Батилей горько усмехнулся.
– Да потому, что мы осмелились противиться воле Владетеля. Браки такого уровня заключаются только с согласия Владетеля, а иногда и устраиваются им. Как было в случае с графом Адиата. Аздея обманула меня, сказав, что все придумал и устроил ее отец. Она вовсе не считала обман чем-то чудовищным или хотя бы постыдным, особенно если он был в ее интересах. Я вообще не понимаю, как в благородной семье могло вырасти такое убожество… Из-за своего своенравия она принесла смерть моей семье и несчастья своей.
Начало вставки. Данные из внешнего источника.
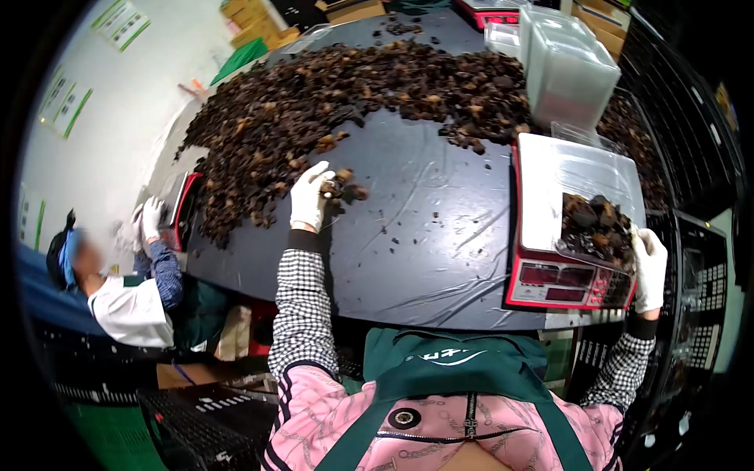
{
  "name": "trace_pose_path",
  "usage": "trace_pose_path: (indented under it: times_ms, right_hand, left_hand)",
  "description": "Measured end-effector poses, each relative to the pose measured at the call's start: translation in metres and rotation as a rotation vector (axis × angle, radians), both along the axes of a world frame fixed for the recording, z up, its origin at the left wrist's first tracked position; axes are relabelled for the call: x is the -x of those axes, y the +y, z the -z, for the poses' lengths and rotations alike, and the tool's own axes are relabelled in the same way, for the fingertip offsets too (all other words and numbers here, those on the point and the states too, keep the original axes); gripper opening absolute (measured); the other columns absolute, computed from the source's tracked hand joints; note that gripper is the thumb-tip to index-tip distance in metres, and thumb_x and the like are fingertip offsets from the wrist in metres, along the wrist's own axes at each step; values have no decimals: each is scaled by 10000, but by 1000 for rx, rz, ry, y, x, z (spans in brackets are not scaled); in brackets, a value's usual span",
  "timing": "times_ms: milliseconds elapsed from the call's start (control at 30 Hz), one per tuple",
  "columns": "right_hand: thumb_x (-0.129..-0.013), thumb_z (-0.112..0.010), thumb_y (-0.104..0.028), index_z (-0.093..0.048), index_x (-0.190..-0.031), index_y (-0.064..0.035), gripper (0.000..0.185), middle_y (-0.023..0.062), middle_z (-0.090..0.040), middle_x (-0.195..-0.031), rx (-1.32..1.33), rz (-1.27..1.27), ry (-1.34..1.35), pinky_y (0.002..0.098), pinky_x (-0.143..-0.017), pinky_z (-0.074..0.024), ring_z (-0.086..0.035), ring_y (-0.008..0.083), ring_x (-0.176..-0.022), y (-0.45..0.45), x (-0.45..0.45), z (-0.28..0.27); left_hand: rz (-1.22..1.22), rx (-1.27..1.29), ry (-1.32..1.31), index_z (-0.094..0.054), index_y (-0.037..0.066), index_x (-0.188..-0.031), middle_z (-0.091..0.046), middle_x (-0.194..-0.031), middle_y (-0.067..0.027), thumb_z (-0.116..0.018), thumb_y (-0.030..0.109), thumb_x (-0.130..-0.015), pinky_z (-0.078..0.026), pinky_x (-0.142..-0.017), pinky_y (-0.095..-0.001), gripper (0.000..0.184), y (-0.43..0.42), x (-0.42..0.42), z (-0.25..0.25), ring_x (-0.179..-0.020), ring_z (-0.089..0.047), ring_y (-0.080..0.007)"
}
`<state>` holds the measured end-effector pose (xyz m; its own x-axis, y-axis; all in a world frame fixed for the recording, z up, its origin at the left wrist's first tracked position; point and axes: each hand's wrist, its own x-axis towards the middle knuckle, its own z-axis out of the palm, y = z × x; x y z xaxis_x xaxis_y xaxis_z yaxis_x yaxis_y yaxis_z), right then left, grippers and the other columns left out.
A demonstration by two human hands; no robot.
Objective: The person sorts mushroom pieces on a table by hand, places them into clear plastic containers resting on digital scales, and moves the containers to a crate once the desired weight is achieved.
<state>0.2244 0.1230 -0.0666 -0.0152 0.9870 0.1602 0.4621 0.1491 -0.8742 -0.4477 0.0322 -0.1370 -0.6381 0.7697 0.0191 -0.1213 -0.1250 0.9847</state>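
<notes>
My left hand point(311, 196), in a white glove, is closed on a few dark brown dried pieces point(336, 187) over the grey table point(408, 212). A large curved pile of the same dark pieces point(267, 125) lies just beyond it. On the right, my right hand point(649, 267), gloved too, is at the right edge of a clear tray holding dark pieces point(598, 231). That tray rests on the metal plate of a red scale point(542, 177). The fingertips of my right hand bend around the tray's edge.
Stacked clear containers point(569, 78) stand behind the scale. At the left a co-worker point(129, 306) has gloved hands at another red scale point(182, 208). Black crates point(691, 141) line the right side; cardboard boxes point(251, 23) are at the back left.
</notes>
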Motion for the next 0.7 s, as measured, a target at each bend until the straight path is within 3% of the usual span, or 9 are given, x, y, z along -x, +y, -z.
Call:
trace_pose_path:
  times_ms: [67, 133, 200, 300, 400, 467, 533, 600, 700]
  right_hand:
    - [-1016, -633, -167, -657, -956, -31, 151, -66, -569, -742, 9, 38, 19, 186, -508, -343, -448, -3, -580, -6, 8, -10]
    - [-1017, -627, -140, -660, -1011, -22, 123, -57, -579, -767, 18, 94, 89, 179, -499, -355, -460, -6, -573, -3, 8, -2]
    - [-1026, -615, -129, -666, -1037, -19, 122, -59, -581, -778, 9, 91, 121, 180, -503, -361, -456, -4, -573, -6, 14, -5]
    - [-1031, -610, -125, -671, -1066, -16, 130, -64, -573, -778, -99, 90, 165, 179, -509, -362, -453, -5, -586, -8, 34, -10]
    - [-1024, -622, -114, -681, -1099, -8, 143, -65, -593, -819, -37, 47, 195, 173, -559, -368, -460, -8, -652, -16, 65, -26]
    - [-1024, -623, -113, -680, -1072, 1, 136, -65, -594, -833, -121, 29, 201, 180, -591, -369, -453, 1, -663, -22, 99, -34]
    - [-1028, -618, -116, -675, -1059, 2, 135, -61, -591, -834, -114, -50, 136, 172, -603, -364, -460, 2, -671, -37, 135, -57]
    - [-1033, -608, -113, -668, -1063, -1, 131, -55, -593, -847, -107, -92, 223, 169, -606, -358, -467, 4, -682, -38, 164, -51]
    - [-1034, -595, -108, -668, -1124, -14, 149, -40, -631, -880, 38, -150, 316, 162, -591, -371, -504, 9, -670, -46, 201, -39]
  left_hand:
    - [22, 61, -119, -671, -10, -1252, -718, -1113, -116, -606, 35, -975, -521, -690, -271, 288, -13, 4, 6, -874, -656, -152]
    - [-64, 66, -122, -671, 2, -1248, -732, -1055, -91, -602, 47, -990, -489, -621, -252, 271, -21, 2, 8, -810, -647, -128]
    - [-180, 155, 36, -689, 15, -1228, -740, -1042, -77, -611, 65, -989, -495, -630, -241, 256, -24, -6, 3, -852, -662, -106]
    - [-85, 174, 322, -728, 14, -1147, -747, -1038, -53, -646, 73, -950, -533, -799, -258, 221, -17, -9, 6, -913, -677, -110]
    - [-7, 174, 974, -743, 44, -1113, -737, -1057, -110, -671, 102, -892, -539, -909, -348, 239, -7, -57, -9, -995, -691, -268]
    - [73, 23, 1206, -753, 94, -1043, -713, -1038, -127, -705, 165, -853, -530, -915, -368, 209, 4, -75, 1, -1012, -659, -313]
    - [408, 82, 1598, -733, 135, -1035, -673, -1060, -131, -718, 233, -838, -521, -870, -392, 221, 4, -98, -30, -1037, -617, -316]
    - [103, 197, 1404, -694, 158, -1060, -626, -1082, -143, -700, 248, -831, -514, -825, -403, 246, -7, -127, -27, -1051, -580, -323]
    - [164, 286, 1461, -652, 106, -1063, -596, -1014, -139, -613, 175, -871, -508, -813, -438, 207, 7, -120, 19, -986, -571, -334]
Ибо ее отца Владетель лишил всех титулов, имущества и изгнал его и всю его семью за пределы своего Владения. А мы провинились еще больше, ибо посмели открыто противиться воле Владетеля. Ну а это преступление – единственное, за которое виновных жестко карает каждый Владетель, вне зависимости от того, против воли кого из них они выступили.